- Native name: Αντώνιος Βαρθαλίτης
- Church: Catholic Church
- Archdiocese: Archdiocese of Corfu, Zakynthos, and Cephalonia
- In office: 30 May 1962 – 22 March 2003
- Predecessor: Antonios Grigorios Voutsinos
- Successor: Yannis Spiteris
- Other post: Apostolic Administrator of Thessaloniki (1992-2003)

Orders
- Ordination: 11 January 1953
- Consecration: 5 August 1962 by Venediktos Printesis

Personal details
- Born: 1 January 1924 Vari [el], Syros, Kingdom of Greece
- Died: 27 October 2007 (aged 83) Athens, Greece

= Antonios Varthalitis =

Antonios Varthalitis, AA (Αντώνιος Βαρθαλίτης; 1 January 1924 in – 27 October 2007) was from 1962 to 2003 Catholic Archbishop of the Roman Catholic Archdiocese of Corfu, Zakynthos and Cephalonia.

== Life ==
Antonios Varthalitis joined the Congregation of the Assumption (Augustinians of the Assumption) in Athens. He studied theology and philosophy in Lyon. On 11 January 1953, Varthalitis was ordained as a Catholic priest. He served as a priest in the parish of Saints Peter and Paul in Piraeus and engaged in the ecumenical movement with the Greek Orthodox Church.

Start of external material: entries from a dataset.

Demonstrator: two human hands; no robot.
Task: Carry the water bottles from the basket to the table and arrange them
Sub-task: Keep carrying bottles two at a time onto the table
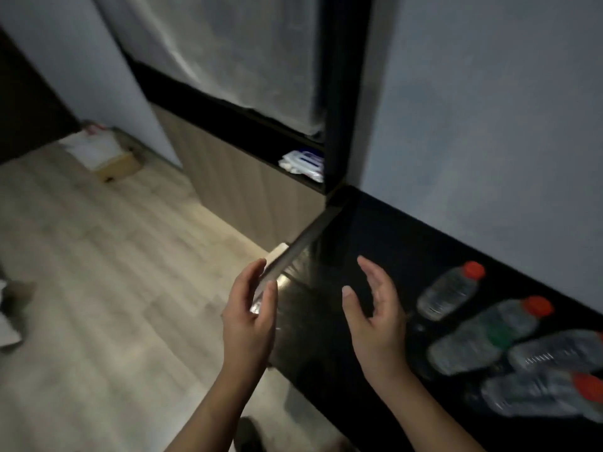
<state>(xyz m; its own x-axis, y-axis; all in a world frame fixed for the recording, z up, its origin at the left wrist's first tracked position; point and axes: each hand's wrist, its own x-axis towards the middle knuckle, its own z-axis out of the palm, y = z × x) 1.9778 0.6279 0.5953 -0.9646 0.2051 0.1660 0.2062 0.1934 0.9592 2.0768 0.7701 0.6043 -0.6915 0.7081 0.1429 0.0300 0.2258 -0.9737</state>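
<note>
Several clear water bottles with red caps lie on their sides on the black table [365, 230] at the right: one furthest back [448, 291], one with a green label [483, 336], and two more [554, 352] [535, 396] near the right edge. My left hand [249, 318] hovers over the table's left edge, fingers apart, holding nothing. My right hand [375, 321] is over the table, palm turned inward, fingers spread and empty, left of the bottles. The basket is out of sight.
A dark post [346, 93] rises at the table's back corner beside a black-framed unit with a white curtain [235, 50]. White packets [303, 163] lie on its shelf. A cardboard box [104, 154] sits on the wooden floor at the far left. A grey wall stands behind the table.
</note>
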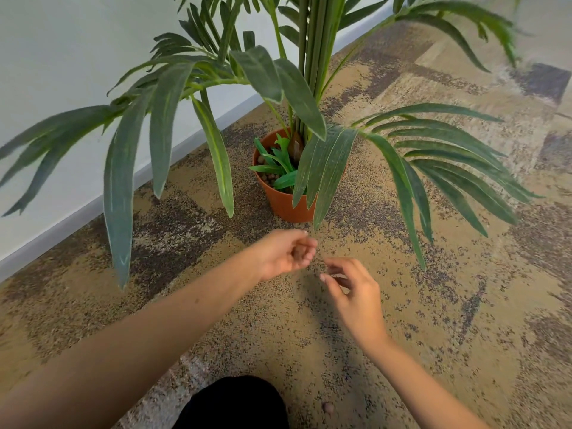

In 1962 he was named by Pope John XXIII as Archbishop of the Archdiocese of Corfu, Kefalonia and Zakynthos. From 1962 to 1964 Varthalitis participated of the I, II, III and IV sessions of the II Vatican Council. The episcopal ordination was done by Venediktos Printesis, Roman Catholic Archbishop of Athens. Pope John Paul II in 1992 named him the first Apostolic Vicar of Thessaloniki.

Varthalitis became involved in the Commission of the Bishops' Conferences of the European Community (COMECE) and the Council of European Bishops' Conferences (CCEE).

In 2003 his resignation was accepted by John Paul II.